● Problem to solve
Retype the data below, every word of it, exactly.

------ Data segment

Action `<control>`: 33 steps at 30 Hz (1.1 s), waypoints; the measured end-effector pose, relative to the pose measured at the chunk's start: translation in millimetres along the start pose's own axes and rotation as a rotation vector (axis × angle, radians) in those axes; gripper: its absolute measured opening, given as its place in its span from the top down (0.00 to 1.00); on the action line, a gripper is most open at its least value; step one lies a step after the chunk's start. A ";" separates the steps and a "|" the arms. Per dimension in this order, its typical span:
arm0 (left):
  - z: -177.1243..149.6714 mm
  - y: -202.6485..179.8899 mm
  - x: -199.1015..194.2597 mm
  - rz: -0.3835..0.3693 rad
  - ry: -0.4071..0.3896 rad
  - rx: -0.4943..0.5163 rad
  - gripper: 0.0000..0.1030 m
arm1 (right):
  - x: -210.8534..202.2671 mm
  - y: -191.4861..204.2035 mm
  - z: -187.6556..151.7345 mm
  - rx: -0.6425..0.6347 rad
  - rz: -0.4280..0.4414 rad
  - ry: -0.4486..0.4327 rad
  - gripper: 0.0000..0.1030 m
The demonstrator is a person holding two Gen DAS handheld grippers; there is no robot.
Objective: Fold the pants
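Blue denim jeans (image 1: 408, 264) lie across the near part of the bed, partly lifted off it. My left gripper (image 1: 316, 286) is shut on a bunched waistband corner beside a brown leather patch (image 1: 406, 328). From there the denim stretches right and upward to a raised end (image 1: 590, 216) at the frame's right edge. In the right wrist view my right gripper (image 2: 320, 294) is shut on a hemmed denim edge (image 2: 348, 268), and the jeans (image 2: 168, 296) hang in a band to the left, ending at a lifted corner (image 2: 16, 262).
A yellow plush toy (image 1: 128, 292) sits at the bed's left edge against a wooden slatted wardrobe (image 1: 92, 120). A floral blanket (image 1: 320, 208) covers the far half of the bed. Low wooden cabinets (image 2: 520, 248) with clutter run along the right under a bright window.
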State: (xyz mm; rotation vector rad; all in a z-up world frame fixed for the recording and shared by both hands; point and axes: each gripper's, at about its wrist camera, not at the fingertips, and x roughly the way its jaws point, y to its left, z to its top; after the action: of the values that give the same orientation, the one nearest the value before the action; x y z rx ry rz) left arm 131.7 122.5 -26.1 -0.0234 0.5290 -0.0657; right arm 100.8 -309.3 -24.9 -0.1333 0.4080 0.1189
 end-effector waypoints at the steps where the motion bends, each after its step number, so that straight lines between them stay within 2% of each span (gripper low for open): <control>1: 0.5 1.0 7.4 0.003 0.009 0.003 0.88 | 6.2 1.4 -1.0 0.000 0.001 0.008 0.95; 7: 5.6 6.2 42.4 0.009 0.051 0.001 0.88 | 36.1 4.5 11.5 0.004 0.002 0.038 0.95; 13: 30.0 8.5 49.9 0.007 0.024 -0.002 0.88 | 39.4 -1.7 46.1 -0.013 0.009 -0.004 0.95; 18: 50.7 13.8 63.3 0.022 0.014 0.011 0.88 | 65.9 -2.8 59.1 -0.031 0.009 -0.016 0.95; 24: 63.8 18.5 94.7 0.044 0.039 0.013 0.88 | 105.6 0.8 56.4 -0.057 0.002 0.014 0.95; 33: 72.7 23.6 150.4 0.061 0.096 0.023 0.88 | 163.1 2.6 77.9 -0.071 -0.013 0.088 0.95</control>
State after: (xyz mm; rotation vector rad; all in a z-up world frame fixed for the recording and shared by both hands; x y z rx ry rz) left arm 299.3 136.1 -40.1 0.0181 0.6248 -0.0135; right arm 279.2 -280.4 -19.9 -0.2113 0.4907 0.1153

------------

● Result
Action `<control>`: 33 steps at 30 Hz (1.1 s), waypoints; the measured end-effector pose, relative to the pose measured at the chunk's start: translation in millimetres along the start pose's own axes and rotation as a rotation vector (axis × angle, radians) in those axes; gripper: its absolute measured opening, given as its place in its span from the top down (0.00 to 1.00); on the action line, a gripper is most open at its least value; step one lies a step after the chunk's start. A ";" separates the steps and a "|" the arms. Per dimension in this order, its typical span:
arm0 (left):
  - z: -177.1243..149.6714 mm
  - y: -202.6485..179.8899 mm
  - x: -199.1015..194.2597 mm
  - rz: -0.3835..0.3693 rad
  - ry: -0.4071..0.3896 rad
  - rx: -0.4943..0.5163 rad
  - gripper: 0.0000..0.1030 m
arm1 (right):
  - x: -210.8534..202.2671 mm
  - y: -191.4861..204.2035 mm
  - z: -187.6556..151.7345 mm
  - rx: -0.6425..0.6347 rad
  - rz: -0.4280..0.4414 rad
  - ry: -0.4486..0.4327 rad
  - gripper: 0.0000..0.1030 m
The demonstrator is a person holding two Gen DAS handheld grippers; there is no robot.
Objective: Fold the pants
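Blue denim jeans (image 1: 408, 264) lie across the near part of the bed, partly lifted off it. My left gripper (image 1: 316, 286) is shut on a bunched waistband corner beside a brown leather patch (image 1: 406, 328). From there the denim stretches right and upward to a raised end (image 1: 590, 216) at the frame's right edge. In the right wrist view my right gripper (image 2: 320, 294) is shut on a hemmed denim edge (image 2: 348, 268), and the jeans (image 2: 168, 296) hang in a band to the left, ending at a lifted corner (image 2: 16, 262).
A yellow plush toy (image 1: 128, 292) sits at the bed's left edge against a wooden slatted wardrobe (image 1: 92, 120). A floral blanket (image 1: 320, 208) covers the far half of the bed. Low wooden cabinets (image 2: 520, 248) with clutter run along the right under a bright window.
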State: (xyz mm; rotation vector rad; all in a z-up world frame fixed for the recording and shared by both hands; point and axes: each gripper's, at about its wrist camera, not at the fingertips, and x roughly the way its jaws point, y to its left, z to its top; after the action: of the values that give the same orientation, the one nearest the value before the action; x y z rx ry rz) left arm 131.7 122.5 -26.1 -0.0234 0.5290 -0.0657; right arm 100.8 -309.3 -24.9 -0.1333 0.4080 0.1189
 end-effector waypoints at the steps where the motion bends, each after its step number, so that straight lines between them stay within 2% of each span (gripper low for open): <control>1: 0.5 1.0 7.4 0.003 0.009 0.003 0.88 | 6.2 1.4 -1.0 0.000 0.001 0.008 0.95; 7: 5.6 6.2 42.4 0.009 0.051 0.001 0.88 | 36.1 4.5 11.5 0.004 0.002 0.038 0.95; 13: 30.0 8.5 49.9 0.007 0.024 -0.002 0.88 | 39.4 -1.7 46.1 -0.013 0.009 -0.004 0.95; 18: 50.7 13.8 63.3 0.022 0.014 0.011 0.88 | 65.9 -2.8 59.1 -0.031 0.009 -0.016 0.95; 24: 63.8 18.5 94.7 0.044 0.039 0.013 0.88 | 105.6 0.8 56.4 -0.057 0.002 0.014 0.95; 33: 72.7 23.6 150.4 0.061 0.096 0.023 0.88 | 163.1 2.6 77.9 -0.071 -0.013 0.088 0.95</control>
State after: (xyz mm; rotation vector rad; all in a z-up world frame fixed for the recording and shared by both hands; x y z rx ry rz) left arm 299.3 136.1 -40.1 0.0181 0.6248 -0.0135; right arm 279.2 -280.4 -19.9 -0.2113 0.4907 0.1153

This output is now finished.